** Opening DATA EXTRACT block **

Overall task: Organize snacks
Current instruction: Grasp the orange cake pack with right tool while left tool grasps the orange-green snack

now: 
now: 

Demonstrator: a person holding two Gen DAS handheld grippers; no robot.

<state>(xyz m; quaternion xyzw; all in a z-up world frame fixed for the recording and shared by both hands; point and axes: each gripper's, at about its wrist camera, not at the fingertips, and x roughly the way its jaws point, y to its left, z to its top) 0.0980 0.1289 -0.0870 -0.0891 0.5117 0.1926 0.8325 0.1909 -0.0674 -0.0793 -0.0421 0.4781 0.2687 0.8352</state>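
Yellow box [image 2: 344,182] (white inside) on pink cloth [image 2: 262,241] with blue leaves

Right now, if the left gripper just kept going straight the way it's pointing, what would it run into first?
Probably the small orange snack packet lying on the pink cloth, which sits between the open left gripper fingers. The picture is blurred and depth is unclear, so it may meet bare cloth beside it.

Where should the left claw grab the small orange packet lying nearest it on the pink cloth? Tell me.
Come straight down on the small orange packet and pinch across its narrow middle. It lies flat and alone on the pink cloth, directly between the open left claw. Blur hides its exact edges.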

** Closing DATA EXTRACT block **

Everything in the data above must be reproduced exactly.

Overall task: Organize snacks
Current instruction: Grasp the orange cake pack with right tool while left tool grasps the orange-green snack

now: 
now: 

Demonstrator: a person holding two Gen DAS handheld grippers; no robot.

<state>(xyz m; quaternion xyzw; all in a z-up world frame fixed for the recording and shared by both hands; point and axes: each gripper's, at about its wrist camera, not at the fingertips, and x roughly the way its jaws point, y to its left, z to its top) 0.0980 0.1289 -0.0870 -0.0891 0.5117 0.1926 0.8325 0.1909 -0.0674 -0.0793 -0.0421 0.4781 0.2687 0.8352</state>
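Yellow box [image 2: 344,182] (white inside) on pink cloth [image 2: 262,241] with blue leaves

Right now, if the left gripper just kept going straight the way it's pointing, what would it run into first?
Probably the small orange snack packet lying on the pink cloth, which sits between the open left gripper fingers. The picture is blurred and depth is unclear, so it may meet bare cloth beside it.

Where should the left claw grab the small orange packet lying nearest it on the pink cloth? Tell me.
Come straight down on the small orange packet and pinch across its narrow middle. It lies flat and alone on the pink cloth, directly between the open left claw. Blur hides its exact edges.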

Nothing remains to be added to this answer.